[[ Data records open ]]

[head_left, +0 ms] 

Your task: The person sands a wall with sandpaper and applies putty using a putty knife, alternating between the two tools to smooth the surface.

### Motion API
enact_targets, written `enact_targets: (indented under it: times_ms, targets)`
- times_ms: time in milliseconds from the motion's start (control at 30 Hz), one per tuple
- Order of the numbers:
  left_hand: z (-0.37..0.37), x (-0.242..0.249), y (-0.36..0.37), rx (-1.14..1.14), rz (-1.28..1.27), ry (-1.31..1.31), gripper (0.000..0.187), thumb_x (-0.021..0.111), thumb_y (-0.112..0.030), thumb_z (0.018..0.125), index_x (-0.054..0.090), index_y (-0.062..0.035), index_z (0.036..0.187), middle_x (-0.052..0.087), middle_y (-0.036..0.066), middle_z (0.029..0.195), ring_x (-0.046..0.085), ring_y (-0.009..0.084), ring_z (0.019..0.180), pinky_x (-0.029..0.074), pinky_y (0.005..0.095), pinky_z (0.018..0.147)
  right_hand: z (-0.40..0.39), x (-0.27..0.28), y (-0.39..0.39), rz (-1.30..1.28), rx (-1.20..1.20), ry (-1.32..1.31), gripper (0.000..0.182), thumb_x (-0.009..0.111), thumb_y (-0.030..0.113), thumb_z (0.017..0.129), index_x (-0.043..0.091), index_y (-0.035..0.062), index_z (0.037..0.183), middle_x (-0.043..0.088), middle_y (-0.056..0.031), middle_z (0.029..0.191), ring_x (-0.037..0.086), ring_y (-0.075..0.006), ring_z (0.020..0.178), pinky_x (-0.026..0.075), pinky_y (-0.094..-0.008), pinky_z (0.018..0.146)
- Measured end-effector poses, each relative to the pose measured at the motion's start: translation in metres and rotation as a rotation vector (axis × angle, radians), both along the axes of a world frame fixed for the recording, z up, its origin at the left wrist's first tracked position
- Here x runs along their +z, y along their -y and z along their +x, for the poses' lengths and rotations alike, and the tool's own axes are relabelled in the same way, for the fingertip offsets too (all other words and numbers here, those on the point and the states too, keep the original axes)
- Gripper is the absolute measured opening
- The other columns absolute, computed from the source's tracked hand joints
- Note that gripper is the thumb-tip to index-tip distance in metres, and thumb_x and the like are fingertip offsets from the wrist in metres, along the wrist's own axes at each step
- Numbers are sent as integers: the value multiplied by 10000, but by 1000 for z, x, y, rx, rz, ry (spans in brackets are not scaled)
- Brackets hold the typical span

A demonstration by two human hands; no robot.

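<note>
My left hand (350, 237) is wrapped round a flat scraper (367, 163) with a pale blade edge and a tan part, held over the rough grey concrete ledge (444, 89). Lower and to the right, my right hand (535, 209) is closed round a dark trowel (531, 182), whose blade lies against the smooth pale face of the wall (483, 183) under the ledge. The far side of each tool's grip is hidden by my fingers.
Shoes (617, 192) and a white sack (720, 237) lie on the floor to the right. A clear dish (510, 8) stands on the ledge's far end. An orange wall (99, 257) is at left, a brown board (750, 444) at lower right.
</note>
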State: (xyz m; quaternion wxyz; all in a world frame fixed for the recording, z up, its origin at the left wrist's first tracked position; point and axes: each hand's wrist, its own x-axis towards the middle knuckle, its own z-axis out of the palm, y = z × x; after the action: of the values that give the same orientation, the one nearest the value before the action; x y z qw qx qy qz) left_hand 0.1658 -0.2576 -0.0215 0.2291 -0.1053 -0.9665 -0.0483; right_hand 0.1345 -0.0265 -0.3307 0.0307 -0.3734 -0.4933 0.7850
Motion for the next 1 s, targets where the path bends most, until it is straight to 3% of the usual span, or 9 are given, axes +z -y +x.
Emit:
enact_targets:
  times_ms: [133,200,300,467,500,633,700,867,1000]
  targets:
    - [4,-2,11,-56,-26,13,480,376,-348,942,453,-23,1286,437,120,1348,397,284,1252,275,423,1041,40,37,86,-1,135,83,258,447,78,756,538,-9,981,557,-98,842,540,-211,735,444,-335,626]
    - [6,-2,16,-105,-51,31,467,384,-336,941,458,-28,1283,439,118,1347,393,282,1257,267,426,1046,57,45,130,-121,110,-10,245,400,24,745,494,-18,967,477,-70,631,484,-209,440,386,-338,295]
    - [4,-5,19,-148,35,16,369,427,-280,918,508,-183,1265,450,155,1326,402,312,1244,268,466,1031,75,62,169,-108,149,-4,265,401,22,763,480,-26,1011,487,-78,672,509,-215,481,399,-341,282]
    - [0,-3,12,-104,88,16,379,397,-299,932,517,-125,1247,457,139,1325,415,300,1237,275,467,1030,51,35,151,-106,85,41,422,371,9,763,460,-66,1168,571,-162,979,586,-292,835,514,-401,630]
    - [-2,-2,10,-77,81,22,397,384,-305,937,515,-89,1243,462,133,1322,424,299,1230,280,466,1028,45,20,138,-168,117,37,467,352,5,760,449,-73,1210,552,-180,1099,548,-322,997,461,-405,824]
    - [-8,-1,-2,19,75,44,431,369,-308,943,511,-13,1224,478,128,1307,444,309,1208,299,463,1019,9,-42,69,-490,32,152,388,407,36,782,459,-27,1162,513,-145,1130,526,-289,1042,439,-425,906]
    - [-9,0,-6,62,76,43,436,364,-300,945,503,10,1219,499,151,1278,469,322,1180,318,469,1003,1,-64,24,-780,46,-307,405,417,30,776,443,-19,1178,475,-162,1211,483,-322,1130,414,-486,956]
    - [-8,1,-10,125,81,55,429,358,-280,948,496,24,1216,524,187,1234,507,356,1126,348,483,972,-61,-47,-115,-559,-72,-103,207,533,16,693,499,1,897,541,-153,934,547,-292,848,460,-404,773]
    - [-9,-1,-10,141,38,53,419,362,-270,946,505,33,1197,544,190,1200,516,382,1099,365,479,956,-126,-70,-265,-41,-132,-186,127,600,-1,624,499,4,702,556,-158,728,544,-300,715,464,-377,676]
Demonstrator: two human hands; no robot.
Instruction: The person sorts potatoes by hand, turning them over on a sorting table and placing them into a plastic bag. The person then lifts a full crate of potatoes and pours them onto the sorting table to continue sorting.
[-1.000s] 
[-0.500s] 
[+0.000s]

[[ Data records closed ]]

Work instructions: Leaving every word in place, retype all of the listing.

Output for this task:
[head_left, +0 ms] 

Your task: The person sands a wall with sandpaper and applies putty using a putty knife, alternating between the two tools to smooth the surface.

### Motion API
enact_targets, written `enact_targets: (indented under it: times_ms, targets)`
- times_ms: time in milliseconds from the motion's start (control at 30 Hz), one per tuple
- Order of the numbers:
  left_hand: z (-0.37..0.37), x (-0.242..0.249), y (-0.36..0.37), rx (-1.14..1.14), rz (-1.28..1.27), ry (-1.31..1.31), gripper (0.000..0.187), thumb_x (-0.021..0.111), thumb_y (-0.112..0.030), thumb_z (0.018..0.125), index_x (-0.054..0.090), index_y (-0.062..0.035), index_z (0.036..0.187), middle_x (-0.052..0.087), middle_y (-0.036..0.066), middle_z (0.029..0.195), ring_x (-0.046..0.085), ring_y (-0.009..0.084), ring_z (0.019..0.180), pinky_x (-0.029..0.074), pinky_y (0.005..0.095), pinky_z (0.018..0.147)
  right_hand: z (-0.40..0.39), x (-0.27..0.28), y (-0.39..0.39), rz (-1.30..1.28), rx (-1.20..1.20), ry (-1.32..1.31), gripper (0.000..0.182), thumb_x (-0.009..0.111), thumb_y (-0.030..0.113), thumb_z (0.017..0.129), index_x (-0.043..0.091), index_y (-0.035..0.062), index_z (0.037..0.183), middle_x (-0.043..0.088), middle_y (-0.056..0.031), middle_z (0.029..0.191), ring_x (-0.037..0.086), ring_y (-0.075..0.006), ring_z (0.020..0.178), pinky_x (-0.026..0.075), pinky_y (-0.094..-0.008), pinky_z (0.018..0.146)
- Measured end-effector poses, each relative to the pose measured at the motion's start: translation in metres and rotation as a rotation vector (axis × angle, radians), both along the axes of a world frame fixed for the recording, z up, its origin at the left wrist's first tracked position
- Here x runs along their +z, y along their -y and z along their +x, for the poses' lengths and rotations alike, and the tool's own axes are relabelled in the same way, for the fingertip offsets too (all other words and numbers here, those on the point and the states too, keep the original axes)
- Gripper is the absolute measured opening
- The other columns absolute, computed from the source's tracked hand joints
- Note that gripper is the thumb-tip to index-tip distance in metres, and thumb_x and the like are fingertip offsets from the wrist in metres, along the wrist's own axes at each step
- Numbers are sent as integers: the value multiplied by 10000, but by 1000 for z, x, y, rx, rz, ry (spans in brackets are not scaled)
- Brackets hold the typical span

A demonstration by two human hands; no robot.

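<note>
My left hand (350, 237) is wrapped round a flat scraper (367, 163) with a pale blade edge and a tan part, held over the rough grey concrete ledge (444, 89). Lower and to the right, my right hand (535, 209) is closed round a dark trowel (531, 182), whose blade lies against the smooth pale face of the wall (483, 183) under the ledge. The far side of each tool's grip is hidden by my fingers.
Shoes (617, 192) and a white sack (720, 237) lie on the floor to the right. A clear dish (510, 8) stands on the ledge's far end. An orange wall (99, 257) is at left, a brown board (750, 444) at lower right.
</note>
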State: (xyz m; quaternion wxyz; all in a world frame fixed for the recording, z up, its origin at the left wrist's first tracked position; point and axes: each hand's wrist, its own x-axis towards the middle knuckle, its own z-axis out of the palm, y = z × x; after the action: of the values that give the same orientation, the one nearest the value before the action; x y z qw qx qy qz) left_hand 0.1658 -0.2576 -0.0215 0.2291 -0.1053 -0.9665 -0.0483; right_hand 0.1345 -0.0265 -0.3307 0.0307 -0.3734 -0.4933 0.7850
Motion for the next 1 s, targets where the path bends most, until it is straight to 3% of the usual span, or 9 are given, axes +z -y +x.
Emit:
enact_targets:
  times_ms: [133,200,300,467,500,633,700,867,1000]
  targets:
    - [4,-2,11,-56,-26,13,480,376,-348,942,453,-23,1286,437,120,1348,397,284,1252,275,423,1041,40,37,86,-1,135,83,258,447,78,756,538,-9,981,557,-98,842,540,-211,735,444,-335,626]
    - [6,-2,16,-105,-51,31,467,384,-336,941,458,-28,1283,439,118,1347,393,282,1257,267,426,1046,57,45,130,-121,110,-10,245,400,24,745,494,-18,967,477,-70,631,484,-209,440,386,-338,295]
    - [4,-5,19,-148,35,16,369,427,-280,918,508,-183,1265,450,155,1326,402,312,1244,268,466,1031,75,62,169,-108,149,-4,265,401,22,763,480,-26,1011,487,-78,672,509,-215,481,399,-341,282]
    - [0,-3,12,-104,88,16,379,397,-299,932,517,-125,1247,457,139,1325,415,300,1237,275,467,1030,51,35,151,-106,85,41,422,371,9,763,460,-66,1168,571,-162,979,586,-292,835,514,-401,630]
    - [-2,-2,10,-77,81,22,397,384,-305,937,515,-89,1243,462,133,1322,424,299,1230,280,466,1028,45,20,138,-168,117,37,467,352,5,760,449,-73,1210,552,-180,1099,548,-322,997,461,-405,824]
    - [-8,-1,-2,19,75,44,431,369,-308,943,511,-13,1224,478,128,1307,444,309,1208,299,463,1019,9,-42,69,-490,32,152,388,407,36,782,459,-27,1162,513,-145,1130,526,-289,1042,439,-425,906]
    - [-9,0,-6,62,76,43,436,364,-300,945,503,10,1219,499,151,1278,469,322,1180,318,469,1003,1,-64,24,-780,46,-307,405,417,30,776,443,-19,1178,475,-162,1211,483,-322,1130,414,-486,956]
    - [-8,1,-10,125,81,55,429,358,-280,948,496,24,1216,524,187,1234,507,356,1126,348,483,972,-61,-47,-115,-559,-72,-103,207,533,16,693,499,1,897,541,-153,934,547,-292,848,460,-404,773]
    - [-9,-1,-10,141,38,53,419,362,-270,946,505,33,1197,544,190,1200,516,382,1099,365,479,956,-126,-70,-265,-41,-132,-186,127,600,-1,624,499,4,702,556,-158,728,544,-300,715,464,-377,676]
Demonstrator: two human hands; no robot.
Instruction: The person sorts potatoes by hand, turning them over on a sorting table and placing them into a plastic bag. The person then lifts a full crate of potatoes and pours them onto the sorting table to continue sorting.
[-1.000s] 
[-0.500s] 
[+0.000s]

Nothing more is needed for this exercise.